Par une contradiction bizarre, le prince sentait que la tendre affection de Mme d'Harville aurait pu seule l'aider à supporter le malheur qui le frappait, et il se reprochait cette pensée comme indigne de la rigidité de sa douleur paternelle.
—Je partirai sans voir Mme d'Harville, répondit Rodolphe. Il y a peu de jours, je lui écrivais la peine que me causait la mort de Fleur-de-Marie. Quand elle saura que Fleur-de-Marie était ma fille, elle comprendra qu'il est de ces douleurs ou plutôt de ces punitions fatales qu'il faut avoir le courage de subir seul... oui, seul, pour qu'elles soient expiatoires... et elle est terrible, l'expiation que la fatalité m'impose, terrible! car elle commence... pour moi... à l'heure où le déclin de la vie commence aussi.
On frappa légèrement et discrètement à la porte du cabinet de Rodolphe, qui fit un mouvement d'impatience chagrine.
Murph se leva et alla ouvrir.
À travers la porte entrebâillée, un aide de camp du prince dit au squire quelques mots à voix basse. Celui-ci répondit par un signe de tête, et, se tournant vers Rodolphe:
—Monseigneur me permet-il de m'absenter un moment? Quelqu'un veut me parler à l'instant même pour le service de Votre Altesse Royale.
—Va... répondit le prince.
À peine Murph fut-il parti que Rodolphe, cachant sa figure dans ses mains, poussa un long gémissement.
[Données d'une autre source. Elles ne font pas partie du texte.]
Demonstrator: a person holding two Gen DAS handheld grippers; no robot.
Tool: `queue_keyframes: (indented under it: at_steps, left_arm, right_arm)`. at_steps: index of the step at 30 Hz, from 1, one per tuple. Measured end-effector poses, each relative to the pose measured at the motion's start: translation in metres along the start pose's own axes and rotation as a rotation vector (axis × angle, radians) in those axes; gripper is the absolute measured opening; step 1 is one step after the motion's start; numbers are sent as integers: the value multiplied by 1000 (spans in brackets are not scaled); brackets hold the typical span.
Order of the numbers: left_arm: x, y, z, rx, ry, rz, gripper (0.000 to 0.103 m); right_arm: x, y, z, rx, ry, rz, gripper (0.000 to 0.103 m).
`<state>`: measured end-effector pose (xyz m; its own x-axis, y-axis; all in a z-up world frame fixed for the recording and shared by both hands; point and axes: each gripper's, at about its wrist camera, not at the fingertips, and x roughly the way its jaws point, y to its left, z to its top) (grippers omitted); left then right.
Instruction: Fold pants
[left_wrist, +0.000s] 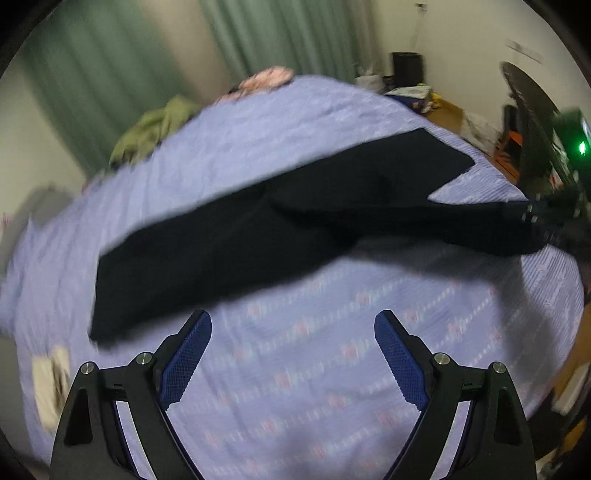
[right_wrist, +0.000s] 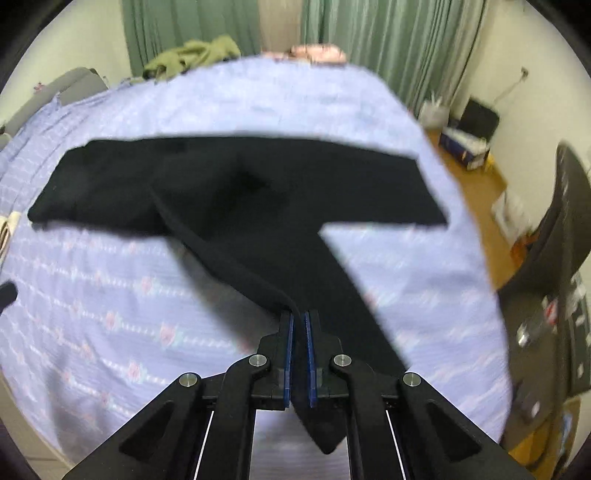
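Bed (right_wrist: 147, 332) bears pants (right_wrist: 258, 192), right gripper (right_wrist: 297, 321) clamped.

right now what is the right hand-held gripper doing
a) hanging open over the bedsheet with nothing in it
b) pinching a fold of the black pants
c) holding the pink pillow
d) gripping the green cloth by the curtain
b: in the right wrist view the right hand-held gripper has its blue pads closed on a fold of the black pants, which trails from the jaws across the bedsheet.
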<state>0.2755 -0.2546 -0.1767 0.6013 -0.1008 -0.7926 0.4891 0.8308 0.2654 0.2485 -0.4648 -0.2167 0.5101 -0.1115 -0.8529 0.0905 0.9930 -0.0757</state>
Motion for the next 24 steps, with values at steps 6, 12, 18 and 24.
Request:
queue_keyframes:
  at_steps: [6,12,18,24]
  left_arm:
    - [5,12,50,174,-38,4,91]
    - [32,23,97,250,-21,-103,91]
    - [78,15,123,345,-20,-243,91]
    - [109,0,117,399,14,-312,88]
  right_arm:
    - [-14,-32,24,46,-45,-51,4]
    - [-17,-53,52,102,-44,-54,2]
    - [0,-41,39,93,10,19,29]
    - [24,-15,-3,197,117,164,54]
—Oh! s'écria-t-il, ce que je ressens m'épouvante... Mon âme déborde de fiel et de haine; la présence de mon meilleur ami me pèse... le souvenir d'un noble et pur amour m'importune et me trouble et puis... cela est lâche et indigne, mais hier j'ai appris avec une joie barbare la mort de Sarah... de cette mère dénaturée qui a causé la perte de ma fille; je me plais à retracer l'horrible agonie du monstre qui a fait tuer mon enfant. Ô rage! je suis arrivé trop tard! s'écria-t-il en bondissant sur son fauteuil. Pourtant, hier, je ne souffrais pas cela, et hier comme aujourd'hui je savais ma fille morte... Oh! oui, mais je ne me disais pas ces mots, qui désormais empoisonneront ma vie: «J'ai vu ma fille, je lui ai parlé, j'ai admiré tout ce qu'il y avait d'adorable en elle.» Oh! que de temps j'ai perdu à cette ferme! Quand je songe que je n'y suis allé que trois fois... oui, pas plus. Et je pouvais y aller tous les jours... voir ma fille tous les jours... Que dis-je! la garder à jamais près de moi. Oh! tel sera mon supplice... de me répéter cela toujours... toujours!